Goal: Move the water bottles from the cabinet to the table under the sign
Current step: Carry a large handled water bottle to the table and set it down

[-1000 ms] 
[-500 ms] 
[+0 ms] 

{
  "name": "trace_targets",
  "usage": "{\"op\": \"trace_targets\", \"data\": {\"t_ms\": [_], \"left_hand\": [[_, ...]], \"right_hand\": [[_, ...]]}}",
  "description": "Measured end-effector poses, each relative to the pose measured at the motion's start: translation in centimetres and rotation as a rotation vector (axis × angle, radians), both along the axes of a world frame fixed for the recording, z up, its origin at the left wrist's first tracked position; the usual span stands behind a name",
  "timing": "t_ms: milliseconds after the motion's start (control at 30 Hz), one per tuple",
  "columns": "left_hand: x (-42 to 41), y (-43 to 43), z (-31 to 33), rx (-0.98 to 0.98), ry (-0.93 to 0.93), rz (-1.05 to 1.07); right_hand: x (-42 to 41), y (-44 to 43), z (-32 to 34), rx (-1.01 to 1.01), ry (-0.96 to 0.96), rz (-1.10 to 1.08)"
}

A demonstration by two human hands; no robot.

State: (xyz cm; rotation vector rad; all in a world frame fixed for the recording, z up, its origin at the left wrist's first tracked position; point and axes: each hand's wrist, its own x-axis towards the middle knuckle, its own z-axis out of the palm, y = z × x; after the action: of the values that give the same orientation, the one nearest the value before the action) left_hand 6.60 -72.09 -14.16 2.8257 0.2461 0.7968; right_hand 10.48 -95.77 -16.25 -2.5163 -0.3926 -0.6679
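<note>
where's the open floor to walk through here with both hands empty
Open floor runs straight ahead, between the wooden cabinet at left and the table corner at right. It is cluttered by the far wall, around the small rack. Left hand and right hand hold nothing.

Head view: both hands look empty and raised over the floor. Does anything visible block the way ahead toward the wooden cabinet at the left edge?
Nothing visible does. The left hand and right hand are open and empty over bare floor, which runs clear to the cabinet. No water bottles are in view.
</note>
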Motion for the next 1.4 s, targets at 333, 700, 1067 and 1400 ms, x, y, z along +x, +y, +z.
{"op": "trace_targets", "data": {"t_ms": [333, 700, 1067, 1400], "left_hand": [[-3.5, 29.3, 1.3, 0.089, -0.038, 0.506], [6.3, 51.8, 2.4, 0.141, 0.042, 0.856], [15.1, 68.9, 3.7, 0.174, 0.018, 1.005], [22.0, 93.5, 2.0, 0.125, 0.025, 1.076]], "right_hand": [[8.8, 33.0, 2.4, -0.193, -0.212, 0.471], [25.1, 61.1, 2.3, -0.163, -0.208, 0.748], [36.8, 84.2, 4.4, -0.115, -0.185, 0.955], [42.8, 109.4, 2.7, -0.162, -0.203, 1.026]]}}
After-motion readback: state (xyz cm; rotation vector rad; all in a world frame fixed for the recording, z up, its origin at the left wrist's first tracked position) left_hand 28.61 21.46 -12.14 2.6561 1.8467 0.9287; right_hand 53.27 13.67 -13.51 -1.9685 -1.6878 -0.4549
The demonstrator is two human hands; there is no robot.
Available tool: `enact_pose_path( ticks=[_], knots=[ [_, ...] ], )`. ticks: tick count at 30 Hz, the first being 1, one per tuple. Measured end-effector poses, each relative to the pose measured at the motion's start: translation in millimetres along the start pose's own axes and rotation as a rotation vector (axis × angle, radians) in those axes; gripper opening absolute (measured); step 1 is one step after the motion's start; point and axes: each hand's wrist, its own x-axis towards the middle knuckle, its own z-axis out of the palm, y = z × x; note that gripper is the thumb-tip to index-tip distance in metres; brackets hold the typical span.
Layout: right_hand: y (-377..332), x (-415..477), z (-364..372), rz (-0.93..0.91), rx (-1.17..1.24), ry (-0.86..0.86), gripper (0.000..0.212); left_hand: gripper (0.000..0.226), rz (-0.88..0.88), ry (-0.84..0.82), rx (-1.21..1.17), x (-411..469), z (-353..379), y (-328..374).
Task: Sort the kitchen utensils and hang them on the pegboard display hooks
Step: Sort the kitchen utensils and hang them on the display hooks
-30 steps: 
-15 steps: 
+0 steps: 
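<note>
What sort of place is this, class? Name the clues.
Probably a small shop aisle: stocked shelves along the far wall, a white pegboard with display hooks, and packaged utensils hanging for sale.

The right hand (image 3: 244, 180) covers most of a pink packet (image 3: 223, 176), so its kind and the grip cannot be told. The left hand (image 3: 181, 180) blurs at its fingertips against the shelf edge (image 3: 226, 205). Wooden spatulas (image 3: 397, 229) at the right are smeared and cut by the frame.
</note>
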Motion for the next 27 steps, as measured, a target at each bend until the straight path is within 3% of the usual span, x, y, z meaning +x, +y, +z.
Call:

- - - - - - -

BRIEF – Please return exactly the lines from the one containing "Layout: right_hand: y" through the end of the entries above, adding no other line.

REPLY TO THE TASK –
Layout: right_hand: y (-377..332), x (-415..477), z (-364..372), rz (-0.93..0.91), rx (-1.17..1.24), ry (-0.86..0.86), gripper (0.000..0.212); left_hand: gripper (0.000..0.226), rz (-0.88..0.88), ry (-0.84..0.82), rx (-1.21..1.17), x (-411..469), z (-353..379), y (-328..374).
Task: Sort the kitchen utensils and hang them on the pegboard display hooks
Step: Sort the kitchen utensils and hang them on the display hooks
-30 steps: 
-15 steps: 
+0 steps: 
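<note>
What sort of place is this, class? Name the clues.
Probably a small shop aisle: stocked shelves along the far wall, a white pegboard with display hooks, and packaged utensils hanging for sale.

The right hand (image 3: 244, 180) covers most of a pink packet (image 3: 223, 176), so its kind and the grip cannot be told. The left hand (image 3: 181, 180) blurs at its fingertips against the shelf edge (image 3: 226, 205). Wooden spatulas (image 3: 397, 229) at the right are smeared and cut by the frame.
</note>
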Motion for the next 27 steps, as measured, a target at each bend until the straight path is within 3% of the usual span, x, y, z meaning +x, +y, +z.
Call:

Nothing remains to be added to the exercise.